[Rd] UTF8 markdown vignette

Duncan Murdoch murdoch.duncan at gmail.com
Tue Dec 9 18:18:16 CET 2014


On 09/12/2014 11:13 AM, Yihui Xie wrote:
> A few things to clarify:
>
> 1. You do not necessarily have to keep the \usepackage{} line if you
> use %\VignetteEncoding{UTF-8}, because Pandoc will use UTF-8 anyway in
> its LaTeX template.
>
> 2. Perhaps the vignette engine in R has done something clever to
> convert utf8 to UTF-8, but I'd recommend %\VignetteEncoding{UTF-8}
> instead of %\VignetteEncoding{utf8} to make sure it is a valid
> encoding name, e.g.
>
> > 'utf8' %in% iconvlist()
> [1] FALSE
> > 'UTF-8' %in% iconvlist()
> [1] TRUE
> > 'UTF8' %in% iconvlist()
> [1] TRUE
>
> BTW, %\VignetteEncoding is not documented anywhere (Cc'ing Kurt), and
> I think it needs to be documented, since the old approach
> \usepackage[enc]{inputenc} was basically a hack, which looks really
> odd in non-LaTeX vignettes (e.g. HTML vignettes).

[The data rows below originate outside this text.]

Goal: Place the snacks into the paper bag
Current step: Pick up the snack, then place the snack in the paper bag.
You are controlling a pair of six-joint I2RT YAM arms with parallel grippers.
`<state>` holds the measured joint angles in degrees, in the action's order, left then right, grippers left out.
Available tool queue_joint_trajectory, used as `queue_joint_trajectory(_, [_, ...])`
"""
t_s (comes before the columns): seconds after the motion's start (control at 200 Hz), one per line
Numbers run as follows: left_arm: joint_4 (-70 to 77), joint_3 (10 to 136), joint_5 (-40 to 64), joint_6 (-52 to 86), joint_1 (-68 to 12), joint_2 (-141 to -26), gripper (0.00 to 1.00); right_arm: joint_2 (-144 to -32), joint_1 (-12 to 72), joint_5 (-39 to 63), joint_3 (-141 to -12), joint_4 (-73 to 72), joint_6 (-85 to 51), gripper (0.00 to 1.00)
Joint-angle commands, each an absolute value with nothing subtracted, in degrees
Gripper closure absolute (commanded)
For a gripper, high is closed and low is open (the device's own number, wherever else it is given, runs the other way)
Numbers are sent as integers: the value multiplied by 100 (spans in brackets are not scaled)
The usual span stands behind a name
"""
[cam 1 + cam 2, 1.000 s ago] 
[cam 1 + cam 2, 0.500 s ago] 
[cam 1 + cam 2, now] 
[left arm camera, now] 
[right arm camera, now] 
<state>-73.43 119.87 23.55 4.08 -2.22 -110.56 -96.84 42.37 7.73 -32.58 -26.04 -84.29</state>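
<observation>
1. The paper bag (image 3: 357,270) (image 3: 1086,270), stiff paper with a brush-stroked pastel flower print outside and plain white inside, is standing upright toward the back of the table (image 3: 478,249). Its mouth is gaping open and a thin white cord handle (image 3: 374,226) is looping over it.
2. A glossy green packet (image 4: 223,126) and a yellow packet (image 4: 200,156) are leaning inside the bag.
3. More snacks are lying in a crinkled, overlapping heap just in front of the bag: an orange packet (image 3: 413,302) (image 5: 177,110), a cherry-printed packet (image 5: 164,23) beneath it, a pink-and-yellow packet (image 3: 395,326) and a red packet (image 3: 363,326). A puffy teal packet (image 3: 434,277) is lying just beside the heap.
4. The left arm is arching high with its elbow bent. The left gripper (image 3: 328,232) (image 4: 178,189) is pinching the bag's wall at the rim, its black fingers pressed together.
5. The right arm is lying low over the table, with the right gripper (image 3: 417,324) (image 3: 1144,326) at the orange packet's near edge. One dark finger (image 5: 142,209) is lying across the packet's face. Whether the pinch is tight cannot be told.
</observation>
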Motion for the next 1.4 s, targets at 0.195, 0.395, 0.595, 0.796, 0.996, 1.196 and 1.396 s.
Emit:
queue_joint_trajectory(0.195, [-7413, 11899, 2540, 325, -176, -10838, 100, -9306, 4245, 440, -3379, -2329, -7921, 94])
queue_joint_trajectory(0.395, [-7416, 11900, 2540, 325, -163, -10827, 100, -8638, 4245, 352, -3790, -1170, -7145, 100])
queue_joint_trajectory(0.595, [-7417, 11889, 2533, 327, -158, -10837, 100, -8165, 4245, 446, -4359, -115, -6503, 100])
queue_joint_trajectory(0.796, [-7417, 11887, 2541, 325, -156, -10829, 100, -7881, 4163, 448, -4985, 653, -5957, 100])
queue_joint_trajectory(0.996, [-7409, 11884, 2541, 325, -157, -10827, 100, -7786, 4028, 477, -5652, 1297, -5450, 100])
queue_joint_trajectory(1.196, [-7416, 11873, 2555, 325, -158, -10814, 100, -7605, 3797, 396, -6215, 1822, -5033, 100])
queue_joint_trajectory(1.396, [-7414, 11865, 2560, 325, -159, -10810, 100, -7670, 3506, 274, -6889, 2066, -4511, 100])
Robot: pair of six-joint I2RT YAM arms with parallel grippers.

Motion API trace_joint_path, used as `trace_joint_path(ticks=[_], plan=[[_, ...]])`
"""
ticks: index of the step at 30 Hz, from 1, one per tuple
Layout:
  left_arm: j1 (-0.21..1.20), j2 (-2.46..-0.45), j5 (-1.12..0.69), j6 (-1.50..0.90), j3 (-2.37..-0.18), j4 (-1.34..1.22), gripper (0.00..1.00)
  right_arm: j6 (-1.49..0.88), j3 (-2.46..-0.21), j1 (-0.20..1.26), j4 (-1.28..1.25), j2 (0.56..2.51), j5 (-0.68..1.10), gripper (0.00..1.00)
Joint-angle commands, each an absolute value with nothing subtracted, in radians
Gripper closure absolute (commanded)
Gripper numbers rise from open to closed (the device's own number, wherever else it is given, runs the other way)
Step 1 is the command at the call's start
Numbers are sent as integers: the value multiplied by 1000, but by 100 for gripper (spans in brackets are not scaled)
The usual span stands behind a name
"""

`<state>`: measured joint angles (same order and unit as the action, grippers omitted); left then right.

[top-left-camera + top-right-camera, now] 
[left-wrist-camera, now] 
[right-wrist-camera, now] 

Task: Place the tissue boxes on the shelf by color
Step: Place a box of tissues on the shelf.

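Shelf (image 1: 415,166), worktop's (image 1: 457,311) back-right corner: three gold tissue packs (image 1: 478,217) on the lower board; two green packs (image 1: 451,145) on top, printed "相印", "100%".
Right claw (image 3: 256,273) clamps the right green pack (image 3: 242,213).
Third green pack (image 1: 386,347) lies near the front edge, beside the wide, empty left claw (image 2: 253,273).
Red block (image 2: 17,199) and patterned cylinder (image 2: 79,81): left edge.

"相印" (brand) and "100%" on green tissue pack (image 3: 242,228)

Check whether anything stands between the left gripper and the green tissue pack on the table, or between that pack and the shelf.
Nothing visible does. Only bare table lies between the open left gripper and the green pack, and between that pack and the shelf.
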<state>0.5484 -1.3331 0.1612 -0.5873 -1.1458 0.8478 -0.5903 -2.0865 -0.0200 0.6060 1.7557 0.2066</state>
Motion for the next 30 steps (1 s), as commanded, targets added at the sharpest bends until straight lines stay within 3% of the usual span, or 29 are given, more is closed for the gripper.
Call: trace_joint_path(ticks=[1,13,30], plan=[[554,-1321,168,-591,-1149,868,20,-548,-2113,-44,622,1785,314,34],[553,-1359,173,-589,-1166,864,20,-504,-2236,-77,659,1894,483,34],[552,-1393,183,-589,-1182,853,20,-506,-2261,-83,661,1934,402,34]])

  Yes, "utf8" works; it will be sent to the vignette engine as "UTF-8".

I was surprised about the missing docs.  The documented way to do this 
is to use

%\SweaveUTF8

but the source says the recommended way is to use

%\VignetteEncoding{}

and it's certainly a little more engine-agnostic.  I'll add something to the docs if Kurt doesn't get there first.

>
> 3. The default `encoding` argument of rmarkdown::render() is not
> relevant here, even if its value is native.enc. When R build a
> vignette, it tries to detect its encoding and pass it to the vignette
> engine, so the default argument value may not be native.enc.
>
> Lastly, the most important piece of information is missing in this
> post: library(rmarkdown); sessionInfo(). There is not a minimal
> reproducible example, either. Without these information, I can only
> guess blindly.
>
> BTW, you may also try HTML vignettes instead, which is much much
> easier to get right than LaTeX in terms of character encodings.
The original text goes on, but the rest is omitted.